Dataset entries
==*==

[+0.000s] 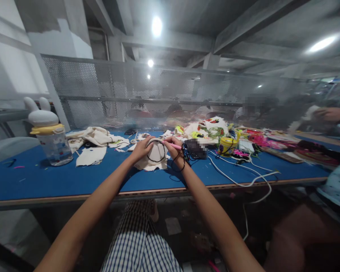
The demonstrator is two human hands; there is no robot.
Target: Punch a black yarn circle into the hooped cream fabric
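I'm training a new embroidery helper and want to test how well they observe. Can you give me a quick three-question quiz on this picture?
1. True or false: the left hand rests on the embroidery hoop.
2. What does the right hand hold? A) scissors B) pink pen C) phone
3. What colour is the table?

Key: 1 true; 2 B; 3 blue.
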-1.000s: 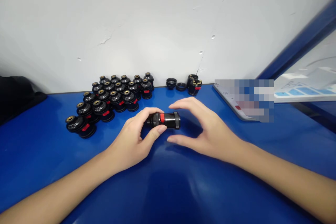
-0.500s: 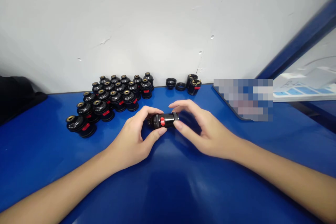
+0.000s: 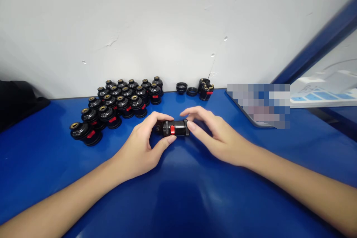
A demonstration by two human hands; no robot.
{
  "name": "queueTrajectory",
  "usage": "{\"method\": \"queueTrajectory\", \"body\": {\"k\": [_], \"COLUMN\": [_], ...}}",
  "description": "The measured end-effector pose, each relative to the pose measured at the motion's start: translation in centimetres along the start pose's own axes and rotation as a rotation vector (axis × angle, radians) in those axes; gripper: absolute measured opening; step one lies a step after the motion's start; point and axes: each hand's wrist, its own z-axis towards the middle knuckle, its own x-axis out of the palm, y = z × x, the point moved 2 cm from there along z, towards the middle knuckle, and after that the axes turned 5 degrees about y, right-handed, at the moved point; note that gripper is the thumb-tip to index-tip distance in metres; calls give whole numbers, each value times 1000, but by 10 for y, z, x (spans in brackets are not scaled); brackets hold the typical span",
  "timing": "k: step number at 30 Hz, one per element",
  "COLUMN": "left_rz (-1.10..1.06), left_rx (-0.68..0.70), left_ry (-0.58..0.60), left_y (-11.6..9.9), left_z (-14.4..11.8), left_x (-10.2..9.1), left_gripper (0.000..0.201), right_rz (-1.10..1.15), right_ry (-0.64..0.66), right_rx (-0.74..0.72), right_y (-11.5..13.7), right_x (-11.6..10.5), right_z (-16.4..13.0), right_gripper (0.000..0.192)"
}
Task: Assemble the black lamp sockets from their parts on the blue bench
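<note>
Centre of frame: black cylindrical socket part (image 3: 173,128), glossy plastic, ribbed collar at its left end, small red tab on the side facing the camera. Long axis lay level, running left to right across the picture, held just above the blue tabletop (image 3: 178,200), smooth and shiny with a soft reflection. Left hand (image 3: 142,148) clamped on the part's left end, thumb below, forefinger arched over the top. Right hand (image 3: 216,135) closed on the right end, fingertips touching the rim, thumb underneath.

Upper left of centre: cluster of finished sockets (image 3: 119,104), black, bell-shaped, brass-coloured inserts on top, red tabs, standing upright in rough rows, close together. Near the wall, right of the cluster: two loose black rings (image 3: 186,89) and two more socket bodies (image 3: 205,90). Far left edge: dark cloth (image 3: 16,100). Right: blurred flat device (image 3: 258,106) at the table's slanting edge.

Broad bare blue surface in the lower frame, between and below the forearms.
</note>
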Motion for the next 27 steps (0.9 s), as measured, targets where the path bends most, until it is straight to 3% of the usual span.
{"method": "queueTrajectory", "body": {"k": [4, 7, 11, 14, 18, 22, 27], "left_rz": [-10, -11, -23, -29, -29, -40, -41], "left_rx": [2, 7, -3, -3, -8, -4, -13], "left_ry": [-3, -1, -1, -2, -2, -5, -9], "left_y": [1, 2, 3, 3, 2, 2, 3], "left_z": [0, 1, 1, 0, 0, 2, 1], "left_x": [0, 1, 1, 1, 1, 1, 1], "left_gripper": [29, 29, 30, 30, 29, 29, 29], "right_rz": [-8, -18, -23, -24, -5, -26, -69], "right_ry": [-18, 0, -13, -7, -2, -4, 4], "right_rx": [-96, -41, -98, -10, -74, -14, -92], "right_y": [2, 0, 2, -1, 0, -2, 0], "right_x": [0, 1, 1, 1, 2, 2, 1], "right_z": [-1, -1, -2, -1, -2, -2, -1], "right_gripper": [47, 35, 47, 29, 47, 32, 41]}}
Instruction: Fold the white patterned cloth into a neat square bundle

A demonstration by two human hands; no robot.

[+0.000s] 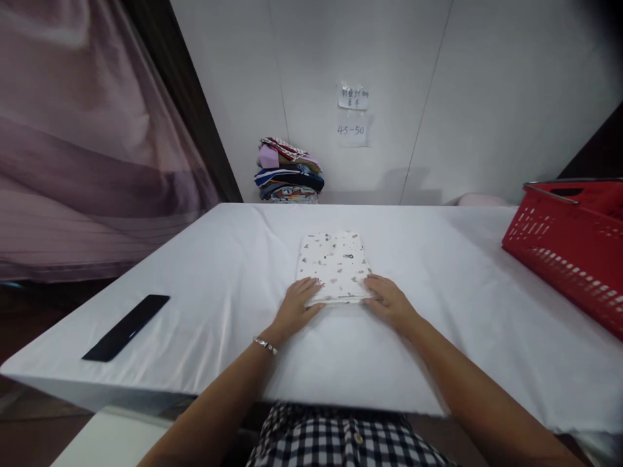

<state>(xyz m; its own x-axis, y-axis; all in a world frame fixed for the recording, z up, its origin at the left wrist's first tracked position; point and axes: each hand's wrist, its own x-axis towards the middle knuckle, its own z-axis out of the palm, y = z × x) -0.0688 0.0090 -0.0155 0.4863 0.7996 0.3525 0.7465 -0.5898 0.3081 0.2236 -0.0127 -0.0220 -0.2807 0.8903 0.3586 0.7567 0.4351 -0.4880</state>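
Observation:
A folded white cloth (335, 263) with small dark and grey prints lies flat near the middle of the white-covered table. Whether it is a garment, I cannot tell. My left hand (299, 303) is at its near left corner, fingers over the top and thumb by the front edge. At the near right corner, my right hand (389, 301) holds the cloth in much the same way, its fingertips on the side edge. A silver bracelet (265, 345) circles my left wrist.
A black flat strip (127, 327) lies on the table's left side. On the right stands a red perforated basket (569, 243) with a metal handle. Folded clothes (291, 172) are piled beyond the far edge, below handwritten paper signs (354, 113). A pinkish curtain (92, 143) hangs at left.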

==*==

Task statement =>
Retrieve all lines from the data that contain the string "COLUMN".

Response below =>
  "usage": "{\"method\": \"queueTrajectory\", \"body\": {\"k\": [_], \"COLUMN\": [_], ...}}",
  "COLUMN": "left_rz (-1.10..1.06), left_rx (-0.68..0.70), left_ry (-0.58..0.60), left_y (-11.6..9.9), left_z (-14.4..11.8), left_x (-10.2..9.1), left_gripper (0.000..0.201), right_rz (-1.10..1.15), right_ry (-0.64..0.66), right_rx (-0.74..0.72), right_y (-11.5..13.7), right_x (-11.6..10.5), right_z (-16.4..13.0), right_gripper (0.000..0.192)"

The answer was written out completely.